# [WORK INSTRUCTIONS]
Going through the records that follow, please count the lines with "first" in them and give only the count.

# [DATA]
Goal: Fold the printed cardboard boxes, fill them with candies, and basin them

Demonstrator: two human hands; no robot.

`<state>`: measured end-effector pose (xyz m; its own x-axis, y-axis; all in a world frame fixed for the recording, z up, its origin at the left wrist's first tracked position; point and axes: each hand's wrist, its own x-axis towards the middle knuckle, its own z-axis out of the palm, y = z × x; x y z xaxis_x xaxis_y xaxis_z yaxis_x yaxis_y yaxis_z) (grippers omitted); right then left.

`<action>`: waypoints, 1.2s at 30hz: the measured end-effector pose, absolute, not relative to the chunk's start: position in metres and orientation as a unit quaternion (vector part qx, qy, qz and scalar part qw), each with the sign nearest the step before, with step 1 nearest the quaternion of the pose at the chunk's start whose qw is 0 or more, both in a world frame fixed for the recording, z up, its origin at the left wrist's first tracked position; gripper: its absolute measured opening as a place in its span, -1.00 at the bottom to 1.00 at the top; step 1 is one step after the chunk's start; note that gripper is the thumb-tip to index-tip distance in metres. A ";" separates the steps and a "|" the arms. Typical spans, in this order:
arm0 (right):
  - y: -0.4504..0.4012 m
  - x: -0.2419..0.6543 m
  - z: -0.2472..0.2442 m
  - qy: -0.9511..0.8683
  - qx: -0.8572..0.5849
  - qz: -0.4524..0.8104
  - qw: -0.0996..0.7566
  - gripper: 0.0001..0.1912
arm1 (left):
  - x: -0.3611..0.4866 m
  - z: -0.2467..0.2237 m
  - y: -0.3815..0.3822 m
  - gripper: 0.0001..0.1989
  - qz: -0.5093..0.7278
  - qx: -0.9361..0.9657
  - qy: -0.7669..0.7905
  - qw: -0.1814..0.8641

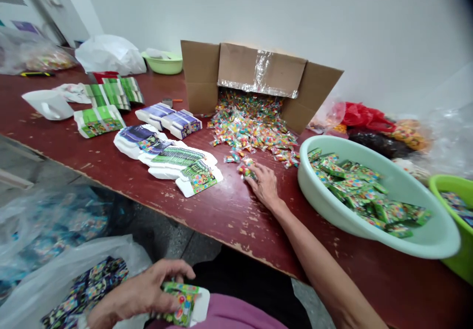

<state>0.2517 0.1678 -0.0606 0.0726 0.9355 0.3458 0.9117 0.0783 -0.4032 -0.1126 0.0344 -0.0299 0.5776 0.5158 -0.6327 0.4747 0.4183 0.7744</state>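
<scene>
My left hand holds a small green printed box over my lap, its white end flap open to the right. On the red table my right hand has its fingertips on a few wrapped candies. Just beyond them, a heap of colourful wrapped candies spills from a cardboard box lying on its side. Flat green cartons are fanned out left of my right hand. A pale green basin on the right contains many filled green boxes.
Purple carton bundles and green carton bundles lie at the left beside a white container. Plastic bags and a small basin stand farther back. A bright green tub is far right. Bags of packets sit below the table edge.
</scene>
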 end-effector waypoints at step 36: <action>0.032 0.194 0.027 -0.616 -0.495 0.459 0.406 -0.88 | -0.020 0.009 0.029 -0.66 0.234 0.469 0.353 0.775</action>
<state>0.1937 0.0320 0.0275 -0.1807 0.9825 0.0463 0.2367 0.0891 -0.9675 -0.0195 0.0293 0.0090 0.6404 0.6946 -0.3278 -0.0317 0.4504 0.8923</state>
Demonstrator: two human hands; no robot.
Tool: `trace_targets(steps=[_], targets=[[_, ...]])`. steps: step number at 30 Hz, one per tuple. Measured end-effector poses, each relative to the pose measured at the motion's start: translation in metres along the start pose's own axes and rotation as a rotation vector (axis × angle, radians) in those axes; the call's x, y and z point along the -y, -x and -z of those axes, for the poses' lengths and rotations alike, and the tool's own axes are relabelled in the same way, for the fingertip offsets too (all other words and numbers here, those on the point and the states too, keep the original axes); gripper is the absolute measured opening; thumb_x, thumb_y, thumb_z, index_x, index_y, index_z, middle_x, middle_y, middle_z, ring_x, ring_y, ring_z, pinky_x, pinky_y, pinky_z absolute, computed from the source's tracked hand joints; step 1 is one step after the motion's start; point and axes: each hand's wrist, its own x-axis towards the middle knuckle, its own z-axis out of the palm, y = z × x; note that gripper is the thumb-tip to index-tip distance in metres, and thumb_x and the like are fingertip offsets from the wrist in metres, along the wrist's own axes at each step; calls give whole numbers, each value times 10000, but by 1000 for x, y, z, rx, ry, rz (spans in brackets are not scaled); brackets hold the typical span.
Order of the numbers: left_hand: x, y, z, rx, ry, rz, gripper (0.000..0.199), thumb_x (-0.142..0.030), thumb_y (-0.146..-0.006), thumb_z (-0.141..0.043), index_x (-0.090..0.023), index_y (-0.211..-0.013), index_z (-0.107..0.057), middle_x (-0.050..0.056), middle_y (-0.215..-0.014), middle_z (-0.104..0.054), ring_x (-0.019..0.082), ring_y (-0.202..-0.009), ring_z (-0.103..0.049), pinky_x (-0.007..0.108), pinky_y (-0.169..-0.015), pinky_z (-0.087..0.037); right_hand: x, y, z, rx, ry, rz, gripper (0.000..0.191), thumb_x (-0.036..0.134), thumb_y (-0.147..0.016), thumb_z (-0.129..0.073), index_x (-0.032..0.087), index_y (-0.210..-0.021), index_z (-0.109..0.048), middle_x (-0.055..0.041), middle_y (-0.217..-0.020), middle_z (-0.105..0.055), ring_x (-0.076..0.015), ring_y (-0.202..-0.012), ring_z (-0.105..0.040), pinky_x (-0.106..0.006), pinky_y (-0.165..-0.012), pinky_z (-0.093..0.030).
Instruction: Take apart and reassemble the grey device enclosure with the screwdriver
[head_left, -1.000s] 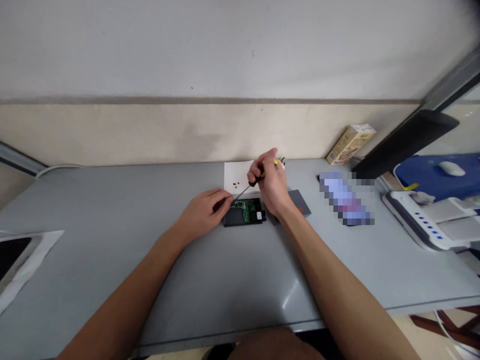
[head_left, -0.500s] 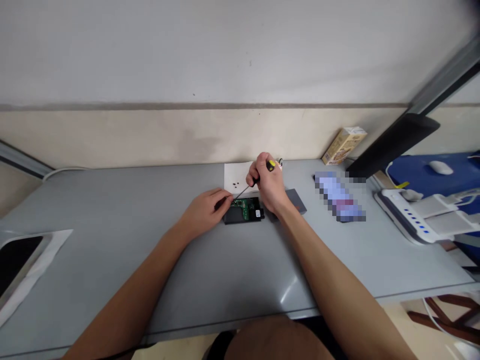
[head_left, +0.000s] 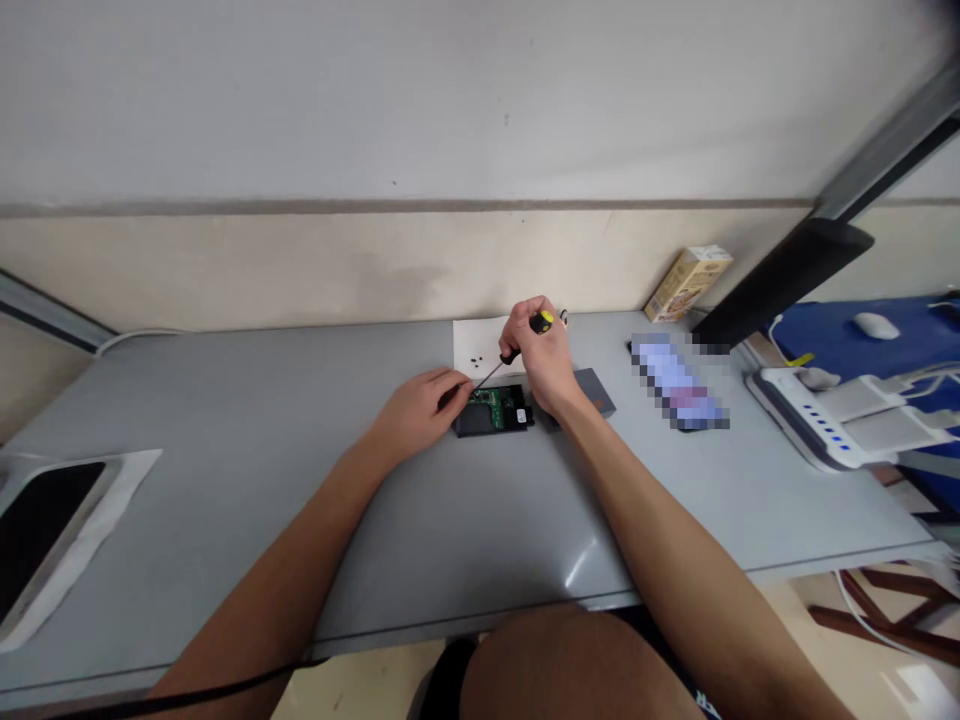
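My right hand [head_left: 540, 358] is shut on a screwdriver [head_left: 523, 345] with a black and yellow handle. Its thin shaft slants down-left to the tip, over a green circuit board [head_left: 496, 405] set in a black casing [head_left: 474, 423]. My left hand [head_left: 420, 408] lies at the casing's left end, fingertips on it, close to the screwdriver tip. Several tiny dark screws [head_left: 476, 361] sit on a white paper sheet [head_left: 472, 345] just behind the casing. A flat grey case [head_left: 594, 392] lies to the right, partly under my right wrist.
The grey desk [head_left: 225, 400] runs along a beige wall. To the right are a pixelated object [head_left: 677, 382], a cardboard box [head_left: 688, 284], a black panel [head_left: 787, 280], a white device with blue lights [head_left: 814, 425] and a white mouse [head_left: 874, 325] on blue. A black, white-edged item [head_left: 41, 530] sits left.
The whole view has drifted, with the desk and casing higher in the picture and more floor showing. Both hands stay at the casing, and the screwdriver tip stays at the board.
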Motion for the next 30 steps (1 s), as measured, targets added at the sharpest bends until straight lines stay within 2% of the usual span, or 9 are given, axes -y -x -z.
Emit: trace_targets(steps=[4, 8, 12, 14, 17, 19, 21, 26, 30], targets=[[0, 1, -1, -18, 11, -2, 325, -385, -1068, -418, -198, -951, -656, 27, -882, -656, 175, -790, -587, 299, -751, -446, 6, 1, -2, 47, -102, -23, 501, 747, -922, -471, 281, -1032, -617, 29, -717, -534, -133, -686, -564, -285, -707, -482], [2, 1, -2, -25, 18, -10, 312, -378, -1065, -425, -200, -974, -664, 29, -900, -669, 178, -803, -590, 307, -758, -449, 9, 1, -1, 68, -201, -112, 428, 659, -822, -702, 258, -880, -565, 6, -890, -614, -143, -841, -645, -289, -789, -515], [4, 0, -3, -30, 36, -7, 303, -372, -1065, -427, -204, -988, -667, 25, -906, -673, 176, -807, -597, 307, -758, -447, 4, 2, -2, 47, -103, -59, 530, 655, -786, -757, 255, -788, -409, 65, -695, -484, -102, -592, -504, -265, -612, -435], [5, 0, -3, -32, 41, -5, 304, -377, -1065, -430, -206, -982, -667, 24, -901, -673, 175, -806, -600, 306, -752, -443, 5, 2, -5, 45, -68, -11, 492, 693, -830, -685, 260, -810, -453, 73, -655, -421, -100, -553, -452, -266, -579, -400], [4, 1, -3, -39, 39, 3, 328, -396, -1064, -424, -207, -962, -671, 25, -884, -673, 176, -783, -598, 306, -731, -441, 10, 3, -8, 87, -124, -39, 474, 741, -903, -523, 282, -984, -609, 38, -730, -488, -122, -620, -515, -287, -646, -457], [3, 1, -3, -41, 35, 1, 331, -390, -1063, -423, -208, -952, -677, 28, -881, -675, 176, -778, -598, 306, -732, -447, 13, 3, -8, 110, -152, -80, 465, 719, -895, -553, 284, -1033, -646, 17, -807, -548, -135, -714, -581, -294, -725, -497], [3, 1, -2, -48, 21, -11, 323, -372, -1061, -428, -207, -944, -681, 29, -882, -677, 177, -782, -600, 307, -741, -452, 12, 3, -7, 104, -147, -81, 427, 674, -842, -668, 262, -943, -624, 6, -884, -601, -137, -797, -631, -292, -779, -514], [2, 0, -1, -40, -25, -52, 349, -370, -1074, -412, -200, -949, -689, 38, -875, -674, 182, -789, -606, 318, -760, -460, 2, 5, -3, 42, 161, 36, 431, 608, -856, -704, 250, -849, -463, 59, -701, -565, -129, -648, -612, -298, -708, -486], [-4, 2, 5, -9, -59, -42, 355, -389, -1073, -416, -205, -1005, -711, 59, -931, -694, 209, -868, -641, 349, -828, -489, 16, 8, -5, 83, 391, 233, 298, 532, -948, -618, 248, -923, -532, 30, -784, -581, -144, -765, -622, -306, -751, -471]])
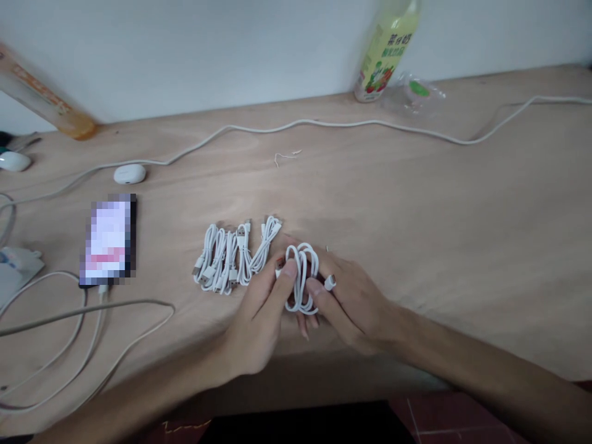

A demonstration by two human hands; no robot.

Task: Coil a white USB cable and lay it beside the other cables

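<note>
A white USB charging cable [301, 277], looped into a loose coil, is held between both hands above the table's front part. My left hand [266, 302] is closed on the coil's left side, thumb on top, with a USB plug showing by its fingertips. My right hand [354, 296] grips the right side, its thumb pressed on the loops. A small white connector sticks out over that hand. Just left of my hands lies a row of several bundled white cables [226, 259], folded into narrow hanks with their plugs showing.
On the left lie a phone [107, 240] with a cable plugged in, a white earbud case [130, 174] and looped cords. A long white cord [319, 123] crosses the back. Two bottles stand by the wall, the yellow-green bottle [386, 55] beside clear plastic wrap [419, 92].
</note>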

# [EXERCISE RESPONSE]
2